Inter-area summarization
A useful tool for minimizing the load on network devices (which is especially relevant for the more demanding link-state based dynamic routing protocols) is summarization. This allows a router to group a bunch of smaller networks into a larger summary network or aggregate. This, not only, reduces the amount of entries in the LSDB and the RIB, but it also allows for much less consumed hardware resources on unnecessary SPF calculations during reconvergence. This is usually done in the ABR coming from a nonbackbone area into the backbone area.
When a summary route is configured, all component routes are suppressed, in favor of the ABR advertising the summarized route as a type 3 LSA. Also, the metric of the type 3 summary LSA is determined by the component route with the lowest metric. Every time a component route is updated, added or removed OSPF will recheck the metrics of the component routes to ensure that the summary route has the lowest available metric.
Example configuration of summarization with default metric behavior:
router ospf 1
area 1.2.3.4 range 10.44.0.0 255.255.0.0
You can set the metric statically when configuring the summarization though, which allows you to customize the inter-area path selection. This can be good to ensure good balancing of load in the network.
Example configuration of summarization with static metric:
router ospf 1
area 1.2.3.4 range 10.44.0.0 255.255.0.0 cost 80
The area 1.2.3.4 in the configuration above would reference the source area of the component routes on the ABR.

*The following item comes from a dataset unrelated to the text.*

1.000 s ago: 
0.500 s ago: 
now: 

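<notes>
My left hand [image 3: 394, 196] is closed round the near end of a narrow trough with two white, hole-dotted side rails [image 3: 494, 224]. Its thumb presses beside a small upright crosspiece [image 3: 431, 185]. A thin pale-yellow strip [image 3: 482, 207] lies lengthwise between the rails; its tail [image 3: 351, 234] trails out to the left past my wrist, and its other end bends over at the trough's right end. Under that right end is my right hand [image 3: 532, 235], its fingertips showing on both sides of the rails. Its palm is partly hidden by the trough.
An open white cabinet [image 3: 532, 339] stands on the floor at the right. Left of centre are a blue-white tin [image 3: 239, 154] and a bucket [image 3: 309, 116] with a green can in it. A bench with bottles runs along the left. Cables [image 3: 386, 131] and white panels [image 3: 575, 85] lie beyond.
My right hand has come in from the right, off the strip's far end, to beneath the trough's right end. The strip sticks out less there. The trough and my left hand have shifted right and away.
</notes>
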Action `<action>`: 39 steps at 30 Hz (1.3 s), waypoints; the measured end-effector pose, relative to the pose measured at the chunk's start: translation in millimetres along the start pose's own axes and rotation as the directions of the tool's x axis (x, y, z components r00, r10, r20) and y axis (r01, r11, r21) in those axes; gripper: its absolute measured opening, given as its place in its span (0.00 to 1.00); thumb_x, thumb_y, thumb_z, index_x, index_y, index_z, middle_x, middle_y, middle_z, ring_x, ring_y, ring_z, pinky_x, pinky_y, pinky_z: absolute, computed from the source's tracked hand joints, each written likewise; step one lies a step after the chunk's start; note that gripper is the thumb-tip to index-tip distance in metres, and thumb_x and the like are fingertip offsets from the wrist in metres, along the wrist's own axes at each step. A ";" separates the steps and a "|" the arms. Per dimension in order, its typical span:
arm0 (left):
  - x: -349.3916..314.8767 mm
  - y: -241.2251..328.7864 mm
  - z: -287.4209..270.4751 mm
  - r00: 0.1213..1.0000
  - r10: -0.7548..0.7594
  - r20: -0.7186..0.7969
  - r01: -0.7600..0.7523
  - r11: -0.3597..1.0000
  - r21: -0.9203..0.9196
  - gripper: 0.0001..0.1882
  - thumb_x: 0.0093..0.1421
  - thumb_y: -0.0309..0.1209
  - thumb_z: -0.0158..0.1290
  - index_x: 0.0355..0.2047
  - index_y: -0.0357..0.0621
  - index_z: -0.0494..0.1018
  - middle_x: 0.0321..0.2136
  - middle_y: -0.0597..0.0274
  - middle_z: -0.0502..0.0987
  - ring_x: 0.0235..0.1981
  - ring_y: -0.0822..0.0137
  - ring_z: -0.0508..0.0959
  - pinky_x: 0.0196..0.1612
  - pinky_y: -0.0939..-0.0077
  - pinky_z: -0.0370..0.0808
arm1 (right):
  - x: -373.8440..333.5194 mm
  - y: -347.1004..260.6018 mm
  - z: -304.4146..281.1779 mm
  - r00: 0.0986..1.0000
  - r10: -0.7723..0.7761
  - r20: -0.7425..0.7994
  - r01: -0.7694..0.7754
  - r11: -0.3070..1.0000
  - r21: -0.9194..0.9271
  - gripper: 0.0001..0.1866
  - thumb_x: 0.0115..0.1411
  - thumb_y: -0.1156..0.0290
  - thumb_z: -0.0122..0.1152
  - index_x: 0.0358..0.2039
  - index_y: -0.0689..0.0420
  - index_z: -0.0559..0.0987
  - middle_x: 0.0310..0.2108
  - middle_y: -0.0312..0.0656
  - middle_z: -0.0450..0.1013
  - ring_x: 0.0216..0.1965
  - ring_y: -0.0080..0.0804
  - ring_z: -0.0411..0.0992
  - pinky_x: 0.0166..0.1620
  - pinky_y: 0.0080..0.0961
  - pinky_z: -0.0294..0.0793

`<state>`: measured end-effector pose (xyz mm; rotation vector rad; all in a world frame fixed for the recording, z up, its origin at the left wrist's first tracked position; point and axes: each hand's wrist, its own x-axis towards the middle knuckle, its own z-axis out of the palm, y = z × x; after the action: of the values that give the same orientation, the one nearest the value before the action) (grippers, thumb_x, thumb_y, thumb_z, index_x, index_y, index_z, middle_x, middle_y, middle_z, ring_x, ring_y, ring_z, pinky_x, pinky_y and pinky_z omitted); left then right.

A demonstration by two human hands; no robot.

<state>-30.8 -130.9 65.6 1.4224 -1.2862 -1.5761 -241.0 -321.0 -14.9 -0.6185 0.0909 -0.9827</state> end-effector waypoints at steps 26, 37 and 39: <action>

It is worth mentioning as well, that the router performing the summarization will install a blackhole route for the summary prefix. This is to ensure that the summarization of non-existing component routes won’t cause a routing loop.

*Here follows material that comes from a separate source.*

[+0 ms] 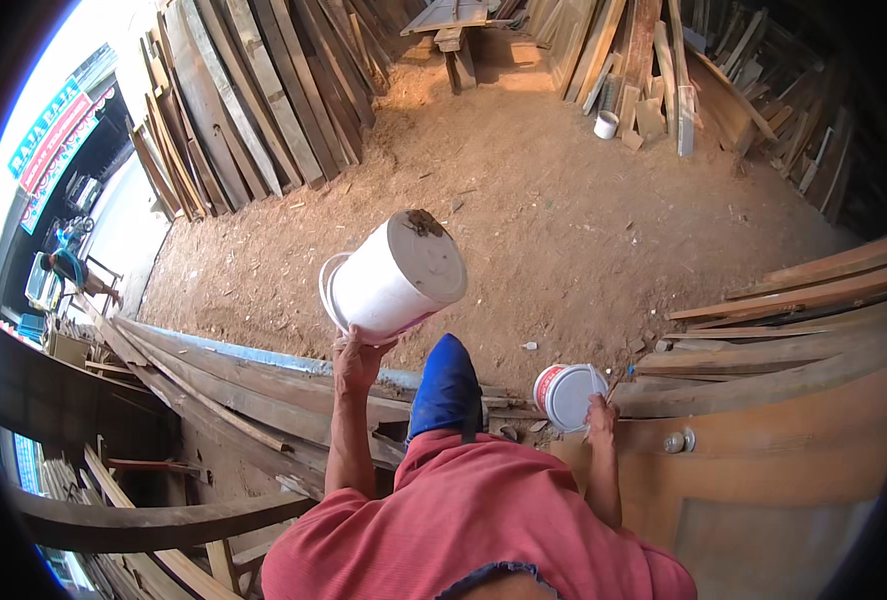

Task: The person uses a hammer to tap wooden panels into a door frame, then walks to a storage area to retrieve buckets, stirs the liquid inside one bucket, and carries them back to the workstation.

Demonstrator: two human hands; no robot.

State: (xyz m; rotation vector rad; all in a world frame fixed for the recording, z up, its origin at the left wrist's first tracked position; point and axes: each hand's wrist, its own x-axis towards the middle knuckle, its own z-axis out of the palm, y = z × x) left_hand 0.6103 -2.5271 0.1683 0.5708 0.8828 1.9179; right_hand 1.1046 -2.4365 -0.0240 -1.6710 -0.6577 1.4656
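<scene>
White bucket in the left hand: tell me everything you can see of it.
The white bucket is round, slightly tapered and looks like plastic. It is tilted well over, its flat base turned up and to the right, with a brown dirt patch at the base's upper edge. A thin white handle loops out on the left. The left hand grips it low near the rim. Its inside is hidden.

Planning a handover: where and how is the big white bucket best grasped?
Probably by the white handle, coming from the person's left: its loop stands out from the lower end of the tilted big white bucket, while the left hand occupies the near side. The round wall looks too wide for a one-hand grip.
</scene>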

Filtering inter-area using summary
There is another attribute which can be used with the summarization command to prevent type 3 LSAs from being advertised for any component route in the ABR. This is using the not-advertise attribute. Here is an example:
router ospf 1
area 1.2.3.4 range 10.44.0.0 255.255.0.0 not-advertise
This setup however, only works on the router converting type 1/2 LSAs into type 3 LSAs. That means that the filtering needs to be done on the ABR which is a member of the OSPF area that the filtered routes originate from.
Filtering using a filtering list
To allow for filtering beyond on the originating ABR, OSPF allows the use of prefix-lists on area ingress and egress. This will filter prefixes regardless of if it is done on LSA type 1, 2 or 3 packets.

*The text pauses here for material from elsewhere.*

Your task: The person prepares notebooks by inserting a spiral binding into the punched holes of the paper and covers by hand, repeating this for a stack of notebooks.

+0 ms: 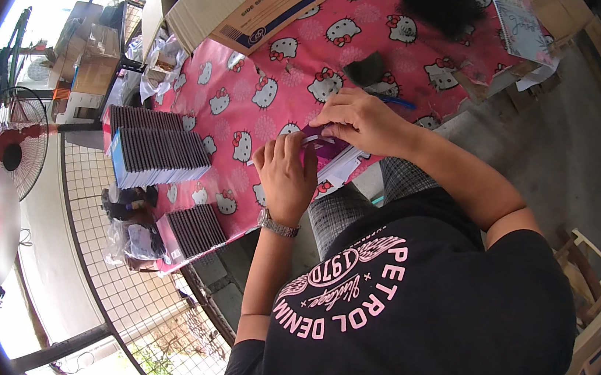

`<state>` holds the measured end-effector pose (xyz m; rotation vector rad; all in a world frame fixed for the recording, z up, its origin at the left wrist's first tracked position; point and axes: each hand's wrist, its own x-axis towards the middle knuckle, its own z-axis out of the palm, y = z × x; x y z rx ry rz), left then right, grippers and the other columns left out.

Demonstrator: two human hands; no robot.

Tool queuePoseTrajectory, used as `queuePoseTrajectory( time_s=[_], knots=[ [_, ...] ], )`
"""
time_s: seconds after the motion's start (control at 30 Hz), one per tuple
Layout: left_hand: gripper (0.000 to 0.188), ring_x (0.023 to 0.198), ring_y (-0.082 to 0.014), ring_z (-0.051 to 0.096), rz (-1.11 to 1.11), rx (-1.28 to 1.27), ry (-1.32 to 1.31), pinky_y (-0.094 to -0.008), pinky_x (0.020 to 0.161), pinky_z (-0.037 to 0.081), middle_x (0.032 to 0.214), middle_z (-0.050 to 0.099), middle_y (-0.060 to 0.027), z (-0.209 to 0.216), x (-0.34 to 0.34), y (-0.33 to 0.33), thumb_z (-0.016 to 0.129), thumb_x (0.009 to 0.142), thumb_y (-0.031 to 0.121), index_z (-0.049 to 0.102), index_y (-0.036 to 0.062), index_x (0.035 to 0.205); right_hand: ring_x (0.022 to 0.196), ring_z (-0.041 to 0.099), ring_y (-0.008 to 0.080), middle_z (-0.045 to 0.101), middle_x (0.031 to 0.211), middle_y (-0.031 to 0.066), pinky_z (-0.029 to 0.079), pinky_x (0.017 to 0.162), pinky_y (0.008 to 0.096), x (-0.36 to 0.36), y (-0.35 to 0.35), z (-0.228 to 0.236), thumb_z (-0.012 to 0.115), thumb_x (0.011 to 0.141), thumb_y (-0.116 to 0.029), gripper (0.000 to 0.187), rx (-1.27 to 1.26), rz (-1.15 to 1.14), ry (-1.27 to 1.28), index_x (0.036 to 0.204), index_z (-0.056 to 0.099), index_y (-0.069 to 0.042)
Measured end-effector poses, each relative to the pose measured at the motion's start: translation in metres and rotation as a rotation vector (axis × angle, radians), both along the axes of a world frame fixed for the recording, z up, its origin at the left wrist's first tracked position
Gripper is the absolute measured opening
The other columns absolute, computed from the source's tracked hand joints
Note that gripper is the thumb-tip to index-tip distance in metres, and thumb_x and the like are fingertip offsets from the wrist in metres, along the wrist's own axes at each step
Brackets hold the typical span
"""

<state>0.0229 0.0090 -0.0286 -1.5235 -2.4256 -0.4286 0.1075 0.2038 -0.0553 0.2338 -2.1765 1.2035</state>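
At the near edge of the table, my left hand point(287, 175), with a metal watch point(278, 224) on its wrist, curls its fingers at the side of a purple-covered notebook point(328, 148). My right hand point(367, 122) reaches over from the right and pinches at the notebook's far edge, close to the left fingertips. White pages point(341, 167) show below the purple part. Whatever small piece lies between the fingertips is too hidden to make out. Beyond my right hand are a dark green cloth-like piece point(364, 69) and a blue pen-like thing point(398, 102).
Stacks of dark-spined notebooks point(160, 153) stand at the left, with another stack point(191, 233) nearer me. An open cardboard box point(243, 3) sits at the far left. A black bristly heap point(442, 7) and a spiral notebook point(516, 23) lie at the far right. A fan point(14, 147) stands left.
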Motion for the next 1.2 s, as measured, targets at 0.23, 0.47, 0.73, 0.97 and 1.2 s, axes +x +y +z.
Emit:
queuePoseTrajectory(
  time_s=[0.23, 0.47, 0.73, 0.97, 1.2],
  knots=[
    [0.017, 0.093, -0.0265, 0.059, -0.022, 0.044, -0.006, -0.0421, 0.089, 0.038, 0.096, 0.065, -0.0062, -0.005, -0.006, 0.0, 0.065, 0.09, 0.015, 0.062, 0.0097, 0.106, 0.099, 0.061, 0.028, 0.066, 0.096, 0.0047, 0.046, 0.093, 0.0404, 0.005, -0.008, 0.0, 0.076, 0.074, -0.001, 0.027, 0.025, -0.067, -0.005, 0.099, 0.069, -0.009],
    [0.017, 0.095, -0.0262, 0.06, -0.016, 0.062, -0.045, -0.0424, 0.091, 0.039, 0.096, 0.065, -0.0055, -0.006, -0.005, 0.003, 0.066, 0.089, 0.016, 0.063, 0.011, 0.105, 0.099, 0.06, 0.0292, 0.063, 0.093, 0.0061, 0.046, 0.091, 0.0419, 0.014, -0.013, 0.01, 0.076, 0.079, -0.007, 0.019, -0.078, 0.039, -0.105, 0.094, 0.065, -0.006],
    [0.024, 0.101, -0.0262, 0.06, -0.029, 0.099, -0.034, -0.0457, 0.1, 0.035, 0.1, 0.065, -0.0063, -0.005, 0.007, -0.002, 0.066, 0.088, 0.014, 0.061, 0.0099, 0.111, 0.091, 0.063, 0.0344, 0.062, 0.092, 0.0121, 0.052, 0.077, 0.0423, 0.021, -0.027, 0.011, 0.076, 0.083, -0.014, 0.025, -0.008, -0.091, -0.07, 0.102, 0.061, -0.004],
    [0.032, 0.107, -0.0269, 0.059, -0.048, 0.029, -0.036, -0.05, 0.109, 0.031, 0.108, 0.064, -0.0068, -0.003, 0.016, 0.009, 0.066, 0.087, 0.016, 0.058, 0.0101, 0.118, 0.088, 0.067, 0.0366, 0.062, 0.106, 0.017, 0.055, 0.076, 0.0425, 0.029, -0.021, 0.031, 0.073, 0.086, -0.014, 0.033, 0.042, -0.088, -0.456, 0.112, 0.057, -0.003],
    [0.028, 0.109, -0.0263, 0.059, -0.035, 0.016, -0.114, -0.0513, 0.112, 0.028, 0.107, 0.065, -0.0052, -0.008, 0.014, 0.0, 0.066, 0.089, 0.018, 0.06, 0.0118, 0.116, 0.1, 0.067, 0.0366, 0.066, 0.112, 0.0198, 0.053, 0.083, 0.0456, -0.022, 0.038, 0.008, 0.064, 0.095, -0.035, 0.039, -0.192, -0.071, -0.779, 0.118, 0.055, -0.004]
  ],
)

ip prefix-list OSPF_FILTER_AREA_1_2_3_4_IN seq 10 deny 10.44.0.0/16
ip prefix-list OSPF_FILTER_AREA_1_2_3_4_IN seq 999 premit 0.0.0.0/0 le 32
router ospf 1
area 1.2.3.4 filter-list prefix OSPF_FILTER_AREA_1_2_3_4_IN in
You should think of each OSPF area as a distinct zone/interface when determining the direction of filtering needed for each area.
Filtering using a distribute list
Now, all routers within an OSPF area will maintain the same LSDB data, such is the nature of a link-state based routing algorithm. This poses a problem if you want to do route filtering on specific routers inside of an area. To solve this, you can use a distribute list. This allows you to place a filter between the LSDB and the RIB, so to speak, preventing the routes from being used by that router.
The behavior of a distribute list on a ABR is to still allow LSA type 3 generation, however, to deny the receiving of LSA type 3 packets for the filtered prefix.
You can use an ACL, prefix-list or route-map for this filtering. My preferred method is to use prefix-lists, so here is an example of that:
ip prefix-list OSPF_FILTER_INTRA_AREA_1_2_3_4_IN seq 10 deny 10.44.18.0/24
ip prefix-list OSPF_FILTER_INTRA_AREA_1_2_3_4_IN seq 999 premit 0.0.0.0/0 le 32
router ospf 1
distribute-list prefix OSPF_FILTER_INTRA_AREA_1_2_3_4_IN in
There is also the option to filter in the outbound direction. That is only used for filtering redistributed routes and would only be possible on OSPF Autonomous System Border Routers (ASBRs).